Nietzsche sometimes considered Schopenhauer a better kind of philosopher, as in "it is they who determine the Wherefore and Whither of mankind," but subject to the question, "Are there such philosophers today? Have there been such philosophers? Must there not be such philosophers?" (BGE 211).
Politics and philosophy have much in common. As Deleuze wrote, "It is difficult in fact to stop the dialectic and history on the common slope down which they drag each other. Does Marx . . . ?" (p. 162).
There are two ways to read this book. It could be read as an attempt to present what Nietzsche thought, or the perhaps unconscious core of his thought, or it could be read as a statement of Deleuze's own philosophy. Considered as the former, it is worse than useless.
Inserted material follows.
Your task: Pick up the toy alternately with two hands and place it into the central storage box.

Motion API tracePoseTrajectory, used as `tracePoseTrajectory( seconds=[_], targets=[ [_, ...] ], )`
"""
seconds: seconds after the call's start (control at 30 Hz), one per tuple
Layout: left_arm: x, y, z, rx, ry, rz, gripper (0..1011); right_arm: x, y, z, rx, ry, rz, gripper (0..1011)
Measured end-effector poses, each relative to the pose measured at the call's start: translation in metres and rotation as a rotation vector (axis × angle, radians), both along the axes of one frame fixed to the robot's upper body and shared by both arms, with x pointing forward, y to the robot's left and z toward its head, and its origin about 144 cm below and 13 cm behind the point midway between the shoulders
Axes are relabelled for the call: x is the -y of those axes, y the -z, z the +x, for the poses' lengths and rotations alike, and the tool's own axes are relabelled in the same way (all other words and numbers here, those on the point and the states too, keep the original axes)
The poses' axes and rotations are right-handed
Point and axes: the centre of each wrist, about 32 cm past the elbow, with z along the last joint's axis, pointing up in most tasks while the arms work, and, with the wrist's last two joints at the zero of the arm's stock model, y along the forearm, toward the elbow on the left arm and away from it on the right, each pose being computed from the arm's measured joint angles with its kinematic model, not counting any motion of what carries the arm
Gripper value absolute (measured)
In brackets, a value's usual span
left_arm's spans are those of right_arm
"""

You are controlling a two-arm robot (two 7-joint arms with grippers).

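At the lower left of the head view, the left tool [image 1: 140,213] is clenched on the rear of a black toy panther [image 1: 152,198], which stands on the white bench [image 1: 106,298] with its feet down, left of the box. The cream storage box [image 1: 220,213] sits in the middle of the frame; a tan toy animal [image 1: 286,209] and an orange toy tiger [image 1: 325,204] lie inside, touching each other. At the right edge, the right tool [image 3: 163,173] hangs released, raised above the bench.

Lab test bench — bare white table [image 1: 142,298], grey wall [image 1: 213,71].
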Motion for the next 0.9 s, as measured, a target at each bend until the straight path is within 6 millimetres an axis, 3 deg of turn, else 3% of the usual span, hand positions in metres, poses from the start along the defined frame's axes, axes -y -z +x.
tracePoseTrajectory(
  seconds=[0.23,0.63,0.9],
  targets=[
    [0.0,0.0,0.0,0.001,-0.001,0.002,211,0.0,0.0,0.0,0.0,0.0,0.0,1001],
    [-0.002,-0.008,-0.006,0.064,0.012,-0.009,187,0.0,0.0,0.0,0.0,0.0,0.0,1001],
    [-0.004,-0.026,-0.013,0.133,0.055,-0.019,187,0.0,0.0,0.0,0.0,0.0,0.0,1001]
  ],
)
Deleuze's methodology is poor; he quotes selectively, and relies too much on the posthumous notes published by Nietzsche's sister, ignoring those that explicitly refute his claims. For example, he denies that Nietzsche ever considered that the eternal recurrence might be a literal truth about the world; this ignores, amongst others, a note in which Nietzsche sat down to calculate that it must actually happen given a finite number of atoms in the universe that they find themselves in the same configuration again. Furthermore, he attempts to consider Nietzsche's entire oeuvre as a coherent whole, entirely forgetting the enormous changes it underwent as he developed his thought. He makes no attempt to discover what questions Nietzsche actually set out to answer. Therefore, as a contribution to the Nietzsche bibliography, it is eminently forgettable.
As a work of Deleuzean philosophy, one has to be accustomed to this style of writing. If you are the type of person who finds mystic writings and meditations on religious texts to your taste, you'll probably enjoy his barely-coherent style and habit of presenting simplistic truisms as though they give great insight into the universe. Equally, if you feel that sophistication is best demonstrated by cloaking your meaning in meaningless words and phrases just for the pretty effect of oxymorons, then you'll be happy here. Otherwise, don't waste your time.